Steffen showed Ravel lightly in the months leading up to the WEG in Kentucky. The wisdom of his strategy was never in question after Ravel won an individual bronze medal in the Grand Prix Special then followed that with a second bronze in the Freestyle. “The Grand Prix Special was another memorable moment for me,” says Steffen. 

The years 2011 and 2012 were punctuated by back-to-back wins at the World Dressage Masters Palm Beach in Florida. Once again, Steffen carefully chose his competitions and was exempt from having to participate in the 2012

Olympic selection trials. However, London did not turn out the way Steffen or Ravel’s supporters had hoped. Spooks in the Grand Prix Special and the Freestyle interrupted the usual harmony and seamless flow that had become the trademarks of Ravel’s performances. “He always comes across so calm in the arena but he can be quite spooky,” says Steffen. “I could always feel it a little when a spook was coming but thanks to his elasticity I could cover it up.”

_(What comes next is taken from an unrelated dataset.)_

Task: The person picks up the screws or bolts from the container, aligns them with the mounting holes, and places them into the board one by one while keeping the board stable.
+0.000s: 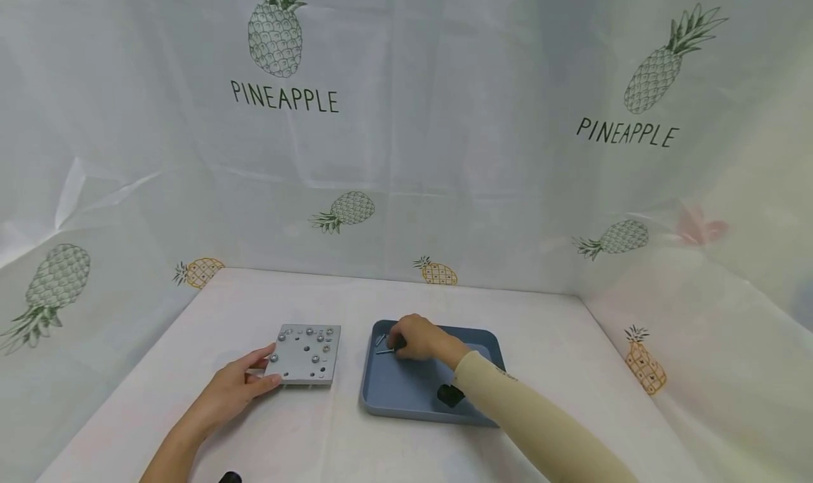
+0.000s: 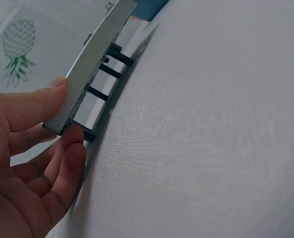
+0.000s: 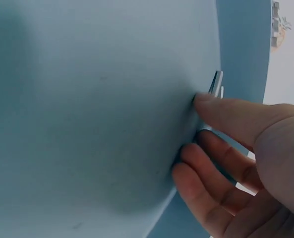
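Note:
My left hand grips the left edge of a square metal plate, thumb on the near corner. Several socket-head screws sit in holes across its top. Dark shanks stick out from its underside in the left wrist view, close over the tabletop. My right hand reaches down into the back left corner of a blue-grey tray. Beside its fingertips lie slim metal pins or screws. One metal piece shows just past the thumb; I cannot tell whether the fingers pinch it.
A white cloth covers the table. Behind and at the sides hangs a white curtain printed with pineapples. The tray's raised rim stands a short way right of the plate. A black wrist camera overlaps the tray's front part.

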Action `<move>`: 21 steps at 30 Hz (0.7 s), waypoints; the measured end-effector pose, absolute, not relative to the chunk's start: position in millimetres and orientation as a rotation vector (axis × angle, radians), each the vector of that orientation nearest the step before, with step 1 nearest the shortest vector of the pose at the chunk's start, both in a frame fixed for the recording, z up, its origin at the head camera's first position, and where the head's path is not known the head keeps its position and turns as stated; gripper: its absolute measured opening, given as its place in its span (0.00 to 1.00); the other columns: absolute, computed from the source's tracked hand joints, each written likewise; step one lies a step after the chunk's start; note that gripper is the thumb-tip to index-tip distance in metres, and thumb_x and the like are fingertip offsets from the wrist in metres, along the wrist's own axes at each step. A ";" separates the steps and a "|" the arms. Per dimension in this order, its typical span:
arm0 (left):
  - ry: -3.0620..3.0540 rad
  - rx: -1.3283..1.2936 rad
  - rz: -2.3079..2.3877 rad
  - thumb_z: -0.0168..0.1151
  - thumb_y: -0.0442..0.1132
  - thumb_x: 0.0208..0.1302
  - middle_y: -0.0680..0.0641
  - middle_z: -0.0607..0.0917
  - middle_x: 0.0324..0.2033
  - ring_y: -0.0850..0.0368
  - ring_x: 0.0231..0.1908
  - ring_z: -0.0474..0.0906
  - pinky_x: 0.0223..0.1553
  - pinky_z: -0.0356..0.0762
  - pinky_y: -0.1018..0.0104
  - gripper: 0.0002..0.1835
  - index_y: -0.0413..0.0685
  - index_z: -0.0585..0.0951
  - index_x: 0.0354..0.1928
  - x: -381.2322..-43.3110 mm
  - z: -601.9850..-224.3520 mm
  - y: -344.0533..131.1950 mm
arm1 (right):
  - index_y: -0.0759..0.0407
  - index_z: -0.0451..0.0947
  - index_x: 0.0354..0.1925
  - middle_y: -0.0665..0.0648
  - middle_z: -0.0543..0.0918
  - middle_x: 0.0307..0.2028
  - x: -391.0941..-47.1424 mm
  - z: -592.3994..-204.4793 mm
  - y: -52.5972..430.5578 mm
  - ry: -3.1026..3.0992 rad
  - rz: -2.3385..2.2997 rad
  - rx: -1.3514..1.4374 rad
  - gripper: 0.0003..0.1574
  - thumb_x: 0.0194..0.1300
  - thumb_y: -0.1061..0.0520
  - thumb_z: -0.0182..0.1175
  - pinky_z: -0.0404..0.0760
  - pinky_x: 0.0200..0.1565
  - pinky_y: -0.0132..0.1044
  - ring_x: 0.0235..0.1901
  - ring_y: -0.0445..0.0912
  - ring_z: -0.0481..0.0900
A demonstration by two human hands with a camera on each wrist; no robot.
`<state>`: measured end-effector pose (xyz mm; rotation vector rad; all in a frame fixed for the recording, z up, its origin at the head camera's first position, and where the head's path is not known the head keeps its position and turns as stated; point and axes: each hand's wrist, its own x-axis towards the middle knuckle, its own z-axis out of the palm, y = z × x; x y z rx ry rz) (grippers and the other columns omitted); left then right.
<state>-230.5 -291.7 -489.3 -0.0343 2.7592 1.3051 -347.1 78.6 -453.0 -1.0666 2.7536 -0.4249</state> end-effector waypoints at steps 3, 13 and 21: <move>2.759 -0.034 1.308 0.75 0.54 0.67 0.34 0.79 0.65 0.55 0.44 0.77 0.43 0.74 0.61 0.47 0.42 0.65 0.81 -230.4 -489.5 -292.1 | 0.57 0.90 0.44 0.49 0.88 0.39 -348.3 -453.9 78.9 2.745 -0.469 -1.053 0.09 0.65 0.62 0.75 0.80 0.47 0.35 0.39 0.39 0.80; 2.741 -0.023 1.334 0.74 0.54 0.68 0.32 0.77 0.66 0.54 0.43 0.76 0.41 0.74 0.64 0.47 0.43 0.65 0.81 -229.5 -490.5 -293.3 | 0.59 0.90 0.40 0.52 0.89 0.35 -347.1 -453.1 77.9 2.726 -0.565 -1.087 0.05 0.65 0.64 0.74 0.79 0.40 0.31 0.33 0.36 0.79; 2.747 -0.015 1.324 0.74 0.54 0.68 0.33 0.78 0.66 0.54 0.44 0.77 0.42 0.74 0.64 0.47 0.43 0.65 0.81 -229.9 -491.0 -293.3 | 0.61 0.89 0.41 0.51 0.90 0.36 -345.3 -456.6 83.8 2.731 -0.697 -1.086 0.04 0.67 0.65 0.72 0.81 0.40 0.30 0.34 0.35 0.82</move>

There is no denying that Ravel retired as one of the most successful dressage horses in the world. Steffen has had a small ritual he performed at every major competition. “I always send Akiko a little e-mail asking her to reflect a little bit. The bottom line of my message is always ‘Akiko, thank you for my dream.’”

The Professor

Credit: Sheryl Ross Photography Akiko Yamazaki rides Ravel (right) with dressage trainer Anke Herbert on Esperanza, Ravel’s 3-year-old daughter.

Life for Ravel these days involves a combination of schooling in the ring and relaxing rides in the woods with Akiko aboard. Steffen keeps a watchful eye on the pair with regular lessons. “I ride him once a month at least,” he says. “It is amazing that after not riding him for a month, I feel like I could still go in the Grand Prix arena the next day. I give Akiko an A-plus for her homework and an A-plus for Ravel as well to be willing to continue working as he always has.” 

Akiko says, “I’ve always admired Steffen as a rider and trainer, and now that I’m riding a product of his, I have even more admiration for the type of rider he is. The horse is incredible himself, but I can feel how precisely he has been trained—very equal left and right, very correct. You could not ask for a better schoolmaster.” 

Akiko has not yielded to pressure from family and friends to compete Ravel. “I feel that would not be fair to him. He has been such a great horse and he should remain like that in people’s eyes. He just loves the trails.” 

Ravel’s body of work represents far more than just the efforts of a horse and rider and the financial support of his owners. “You cannot take a horse to the level that we have done with Ravel without a team,” says Akiko. From the grooms to the veterinarians to equine physical therapist Tom Meyers to Shannon Peters, Steffen’s wife and indispensable eyes on the ground, the successes have been earned and enjoyed by a small army.

As Steffen moves on in his career with Ravel’s talented successor, Legolas 92, he takes with him many irreplaceable memories. “I don’t think I will ever ride another horse that is as supple as Ravel, and on top of that he has three outstanding gaits and a canter that is simply phenomenal,” he says. As talented as he was in the canter tour and in the piaffe/passage, Ravel will be remembered by many for his outstanding trot half passes, which always looked perfectly effortless. “I didn’t do them very often, mainly in the show ring,” says Steffen. “But the days I got to do those half passes, that’s a feeling you never forget.” As Steffen said following his final performance with Ravel in London, “He owes us nothing. We owe him everything.”